- Active: 1942–1998
- Country: Soviet Union; Russia;
- Branch: Soviet Air Forces; Soviet Air Defense Forces; Russian Air Defense Forces;
- Type: Interceptor (from 1956)
- Garrison/HQ: Kupino (1962–1998)
- Engagements: Soviet invasion of Manchuria

= 849th Fighter Aviation Regiment PVO =

The 849th Fighter Aviation Regiment PVO (849-й истребительный авиационный полк ПВО (849 иап); Military Unit Number 35441) was an interceptor regiment of the Soviet Air Defense Forces during the Cold War.

== History ==
The regiment was formed as the 849th Light Bomber Aviation Regiment in April 1942 as part of the Air Forces of the Transbaikal Front. It was converted into the 849th Transport Aviation Regiment in December of that year. In accordance with directives dated April and May 1943, the regiment was reorganized as the 849th Assault Aviation Regiment (ShAP) during June and July 1943 at the Smolenka airfield, receiving the Ilyushin Il-2 ground attack aircraft. 2 July 1943 was celebrated as the unit anniversary. The regiment became part of the 316th Assault Aviation Division, based in Chita Oblast. The division was moved forward to Mongolia for the Soviet invasion of Manchuria, with the regiment based at Point 418 from 18 June. During the invasion, the regiment supported the actions of the Transbaikal Front ground troops against the Japanese, moving forward to Vanemyao in August, and returning to Domna, Chita Oblast in October after the Japanese surrender.

The regiment was re-equipped with the upgraded Ilyushin Il-10 ground attack aircraft during 1946 and 1947, and would operate them until 1956. It relocated to Bezrechnaya in 1946 and to Step in 1948. The 849th ShAP was transferred to the 253rd Assault Aviation Division in July 1947. The 253rd ShAD was renumbered as the 186th in January 1949. It was sent to China in 1950 to train People's Liberation Army Air Force pilots on the Il-10, being based in Xuzhou. Returning from China with the division in 1951, the regiment was based at Shonguy. The division was converted into the 186th Fighter Aviation Division PVO in mid-1956 and under this reorganization the regiment became the 849th Fighter Aviation Regiment PVO in June 1956, being relocated to Leninsk-Kuznetsky, receiving the MiG-15bis and the MiG-17. From 1958, the regiment, which began to operate the MiG-19, was located at Tolmachevo. From there in 1959, the pilots of the 849th IAP flew new Sukhoi Su-9 interceptors including airframes manufactured at the nearby Novosibirsk Aircraft Plant.
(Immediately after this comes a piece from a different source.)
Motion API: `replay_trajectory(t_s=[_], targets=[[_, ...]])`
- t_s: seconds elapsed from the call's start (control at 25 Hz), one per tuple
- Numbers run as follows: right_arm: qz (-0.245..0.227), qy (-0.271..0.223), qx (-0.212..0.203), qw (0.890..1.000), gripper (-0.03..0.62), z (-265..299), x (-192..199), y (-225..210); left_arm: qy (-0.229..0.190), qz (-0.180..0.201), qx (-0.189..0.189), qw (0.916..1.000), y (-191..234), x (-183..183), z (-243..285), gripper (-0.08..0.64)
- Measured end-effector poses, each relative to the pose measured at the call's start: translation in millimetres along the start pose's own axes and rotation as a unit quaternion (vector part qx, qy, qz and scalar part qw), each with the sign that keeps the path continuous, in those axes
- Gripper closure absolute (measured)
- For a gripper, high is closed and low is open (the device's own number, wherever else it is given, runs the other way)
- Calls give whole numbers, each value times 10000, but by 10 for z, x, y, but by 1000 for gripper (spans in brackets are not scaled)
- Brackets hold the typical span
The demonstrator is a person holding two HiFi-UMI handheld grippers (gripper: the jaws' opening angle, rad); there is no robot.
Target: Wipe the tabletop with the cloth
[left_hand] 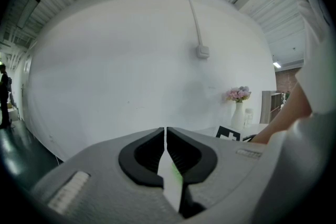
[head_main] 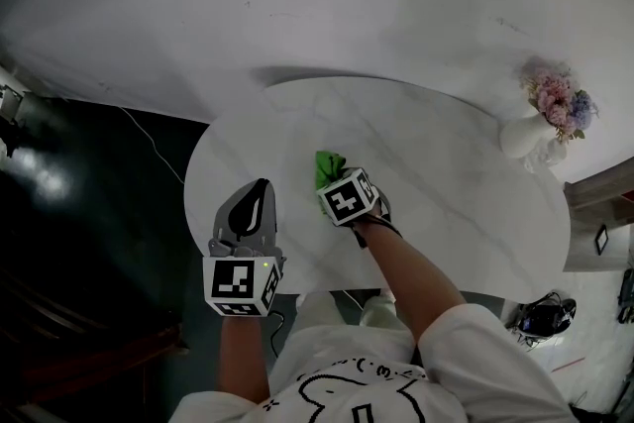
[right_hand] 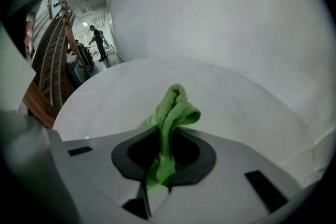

Under the 1960 PVO reorganization, the 186th IAD PVO was reorganized as the 20th Air Defense Division incorporating missile units, with the 849th IAP continuing as part of the division. Both became part of the 14th Independent Air Defence Army. In early 1960, two squadrons of the regiment were converted to the Su-9, and the 3rd squadron continued to operate the MiG-17PF until mid-1974. The joint basing of military aircraft at the civil Tolmachevo airport was discontinued by requirements of the Minister of Civil Aviation and the regiment was accordingly relocated to the training airfield of Kupino in 1962. The runway of the latter had to be lengthened to accommodate jets and a major reconstruction was carried out in 1977 and 1978. The regiment continued to fly Su-9s until being re-equipped with the MiG-23ML in August and September 1980. The 849th IAP went on alert duty with the new fighters on 1 October, now with the 38th Air Defense Corps reorganized from the 20th Air Defense Division earlier that year. Its aircraft were later upgraded to the MiG-23MLD standard.

After the dissolution of the Soviet Union, the 849th IAP became part of the Russian Air Defense Forces. The regiment received its last group of pilots in 1996 and was disbanded in mid-1998 due to military reductions forced by budget cuts.